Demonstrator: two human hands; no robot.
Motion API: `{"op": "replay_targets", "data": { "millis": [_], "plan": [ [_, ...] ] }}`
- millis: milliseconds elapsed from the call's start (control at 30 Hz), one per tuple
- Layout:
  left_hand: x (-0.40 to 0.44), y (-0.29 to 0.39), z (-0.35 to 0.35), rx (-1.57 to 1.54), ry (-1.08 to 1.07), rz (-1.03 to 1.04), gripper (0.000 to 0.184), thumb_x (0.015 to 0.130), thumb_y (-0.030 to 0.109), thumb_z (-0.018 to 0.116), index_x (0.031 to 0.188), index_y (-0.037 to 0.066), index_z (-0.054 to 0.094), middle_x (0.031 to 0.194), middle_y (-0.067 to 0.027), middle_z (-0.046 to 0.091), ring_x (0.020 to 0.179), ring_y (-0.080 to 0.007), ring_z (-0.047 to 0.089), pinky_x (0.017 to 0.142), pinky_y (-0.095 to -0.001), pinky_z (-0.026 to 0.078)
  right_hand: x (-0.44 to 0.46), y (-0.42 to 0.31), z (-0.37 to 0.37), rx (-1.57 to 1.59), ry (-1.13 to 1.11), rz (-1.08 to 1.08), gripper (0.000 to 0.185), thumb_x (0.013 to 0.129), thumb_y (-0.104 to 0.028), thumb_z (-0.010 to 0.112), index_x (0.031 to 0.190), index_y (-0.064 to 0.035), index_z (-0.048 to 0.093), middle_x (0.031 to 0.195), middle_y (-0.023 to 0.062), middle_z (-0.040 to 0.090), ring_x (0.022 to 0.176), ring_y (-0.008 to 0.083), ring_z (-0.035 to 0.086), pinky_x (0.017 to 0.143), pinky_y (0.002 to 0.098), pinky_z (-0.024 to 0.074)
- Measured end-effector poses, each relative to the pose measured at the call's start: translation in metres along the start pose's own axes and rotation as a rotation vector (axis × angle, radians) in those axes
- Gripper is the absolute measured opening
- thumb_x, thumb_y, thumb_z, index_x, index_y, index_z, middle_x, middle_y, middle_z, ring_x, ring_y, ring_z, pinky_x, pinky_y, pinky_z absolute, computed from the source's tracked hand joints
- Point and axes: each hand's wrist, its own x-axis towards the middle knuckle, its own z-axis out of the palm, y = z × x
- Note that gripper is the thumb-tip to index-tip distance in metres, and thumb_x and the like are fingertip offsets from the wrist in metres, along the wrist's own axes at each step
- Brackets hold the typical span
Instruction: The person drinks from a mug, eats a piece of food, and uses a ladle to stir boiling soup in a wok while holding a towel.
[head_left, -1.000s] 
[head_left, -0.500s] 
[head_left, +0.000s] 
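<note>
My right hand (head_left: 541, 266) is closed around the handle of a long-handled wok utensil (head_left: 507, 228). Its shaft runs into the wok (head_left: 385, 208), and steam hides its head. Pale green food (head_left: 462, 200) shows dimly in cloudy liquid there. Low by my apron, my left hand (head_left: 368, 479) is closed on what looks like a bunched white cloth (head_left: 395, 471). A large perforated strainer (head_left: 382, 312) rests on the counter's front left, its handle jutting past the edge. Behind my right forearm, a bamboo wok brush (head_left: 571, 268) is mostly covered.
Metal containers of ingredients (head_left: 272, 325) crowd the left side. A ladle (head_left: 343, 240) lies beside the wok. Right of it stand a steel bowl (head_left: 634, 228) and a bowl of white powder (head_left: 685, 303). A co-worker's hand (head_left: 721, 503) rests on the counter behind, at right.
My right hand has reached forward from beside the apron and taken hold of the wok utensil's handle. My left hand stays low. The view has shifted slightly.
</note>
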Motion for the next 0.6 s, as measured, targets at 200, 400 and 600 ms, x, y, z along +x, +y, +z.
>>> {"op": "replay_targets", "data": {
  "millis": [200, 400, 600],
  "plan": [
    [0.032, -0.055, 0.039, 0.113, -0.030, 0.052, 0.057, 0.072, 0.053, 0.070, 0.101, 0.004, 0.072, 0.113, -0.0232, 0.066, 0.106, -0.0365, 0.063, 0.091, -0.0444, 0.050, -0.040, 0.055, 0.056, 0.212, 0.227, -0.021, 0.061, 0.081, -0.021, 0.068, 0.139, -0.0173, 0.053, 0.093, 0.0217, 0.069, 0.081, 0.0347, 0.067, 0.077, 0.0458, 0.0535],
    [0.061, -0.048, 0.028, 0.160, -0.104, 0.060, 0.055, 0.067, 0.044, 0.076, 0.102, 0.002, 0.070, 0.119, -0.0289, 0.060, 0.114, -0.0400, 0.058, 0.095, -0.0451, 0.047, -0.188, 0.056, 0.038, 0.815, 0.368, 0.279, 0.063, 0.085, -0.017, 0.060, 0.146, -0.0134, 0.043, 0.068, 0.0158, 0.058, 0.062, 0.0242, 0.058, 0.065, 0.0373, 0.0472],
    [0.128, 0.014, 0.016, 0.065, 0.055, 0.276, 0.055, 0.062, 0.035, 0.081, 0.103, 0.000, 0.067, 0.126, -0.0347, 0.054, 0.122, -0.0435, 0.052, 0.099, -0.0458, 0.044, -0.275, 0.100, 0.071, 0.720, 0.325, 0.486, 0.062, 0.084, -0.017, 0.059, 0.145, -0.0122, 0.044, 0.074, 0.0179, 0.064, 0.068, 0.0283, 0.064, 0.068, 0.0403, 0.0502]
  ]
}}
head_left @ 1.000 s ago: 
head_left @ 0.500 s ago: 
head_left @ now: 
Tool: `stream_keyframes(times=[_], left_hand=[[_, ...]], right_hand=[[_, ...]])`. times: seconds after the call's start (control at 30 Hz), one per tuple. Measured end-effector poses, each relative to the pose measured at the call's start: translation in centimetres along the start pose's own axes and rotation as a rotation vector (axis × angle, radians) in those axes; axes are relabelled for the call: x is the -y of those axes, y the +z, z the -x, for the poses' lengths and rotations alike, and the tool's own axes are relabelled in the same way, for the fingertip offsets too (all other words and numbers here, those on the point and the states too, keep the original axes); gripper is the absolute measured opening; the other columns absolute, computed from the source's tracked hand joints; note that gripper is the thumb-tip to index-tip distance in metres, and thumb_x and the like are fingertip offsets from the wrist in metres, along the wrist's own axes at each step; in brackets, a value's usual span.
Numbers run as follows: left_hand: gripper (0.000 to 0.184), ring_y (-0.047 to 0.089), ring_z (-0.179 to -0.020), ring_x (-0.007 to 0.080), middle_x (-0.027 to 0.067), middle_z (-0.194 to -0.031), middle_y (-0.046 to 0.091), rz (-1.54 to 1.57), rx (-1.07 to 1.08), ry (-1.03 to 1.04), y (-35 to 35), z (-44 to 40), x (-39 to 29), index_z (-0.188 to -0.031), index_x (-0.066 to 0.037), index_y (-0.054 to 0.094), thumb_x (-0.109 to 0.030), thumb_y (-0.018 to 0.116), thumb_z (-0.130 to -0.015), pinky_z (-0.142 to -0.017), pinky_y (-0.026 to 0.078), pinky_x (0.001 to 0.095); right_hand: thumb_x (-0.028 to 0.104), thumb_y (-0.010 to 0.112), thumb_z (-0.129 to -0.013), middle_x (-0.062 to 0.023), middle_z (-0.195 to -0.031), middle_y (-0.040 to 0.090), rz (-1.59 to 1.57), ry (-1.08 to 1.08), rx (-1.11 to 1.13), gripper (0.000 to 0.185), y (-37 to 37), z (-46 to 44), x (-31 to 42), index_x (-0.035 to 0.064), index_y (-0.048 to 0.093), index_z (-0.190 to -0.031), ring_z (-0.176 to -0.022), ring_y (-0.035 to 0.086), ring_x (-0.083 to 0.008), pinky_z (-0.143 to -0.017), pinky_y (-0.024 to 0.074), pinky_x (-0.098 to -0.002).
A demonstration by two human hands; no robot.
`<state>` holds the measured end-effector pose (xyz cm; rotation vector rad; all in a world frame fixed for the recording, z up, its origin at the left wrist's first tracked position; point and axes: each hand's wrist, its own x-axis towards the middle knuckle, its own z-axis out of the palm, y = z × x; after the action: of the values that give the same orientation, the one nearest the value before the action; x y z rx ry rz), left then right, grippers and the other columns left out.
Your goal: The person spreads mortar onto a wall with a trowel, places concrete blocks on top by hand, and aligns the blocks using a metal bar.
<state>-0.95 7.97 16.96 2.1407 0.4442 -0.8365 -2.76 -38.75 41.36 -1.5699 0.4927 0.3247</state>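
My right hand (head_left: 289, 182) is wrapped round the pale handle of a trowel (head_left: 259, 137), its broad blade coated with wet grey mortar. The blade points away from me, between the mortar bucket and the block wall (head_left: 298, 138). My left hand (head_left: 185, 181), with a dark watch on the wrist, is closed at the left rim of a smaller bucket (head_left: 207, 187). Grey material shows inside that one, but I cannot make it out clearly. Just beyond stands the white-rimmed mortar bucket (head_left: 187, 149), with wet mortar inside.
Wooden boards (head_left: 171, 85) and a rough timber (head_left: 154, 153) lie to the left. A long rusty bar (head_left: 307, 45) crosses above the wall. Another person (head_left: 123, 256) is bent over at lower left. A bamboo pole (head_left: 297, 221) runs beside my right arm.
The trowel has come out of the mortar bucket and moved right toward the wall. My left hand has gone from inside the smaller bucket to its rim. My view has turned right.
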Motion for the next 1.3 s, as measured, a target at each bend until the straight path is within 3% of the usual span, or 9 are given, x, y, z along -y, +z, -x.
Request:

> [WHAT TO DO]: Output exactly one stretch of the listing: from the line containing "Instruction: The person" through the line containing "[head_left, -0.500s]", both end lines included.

> [YOUR RESPONSE]:
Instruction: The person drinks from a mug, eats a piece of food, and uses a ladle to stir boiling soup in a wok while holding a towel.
[head_left, -1.000s] 
[head_left, -0.500s] 

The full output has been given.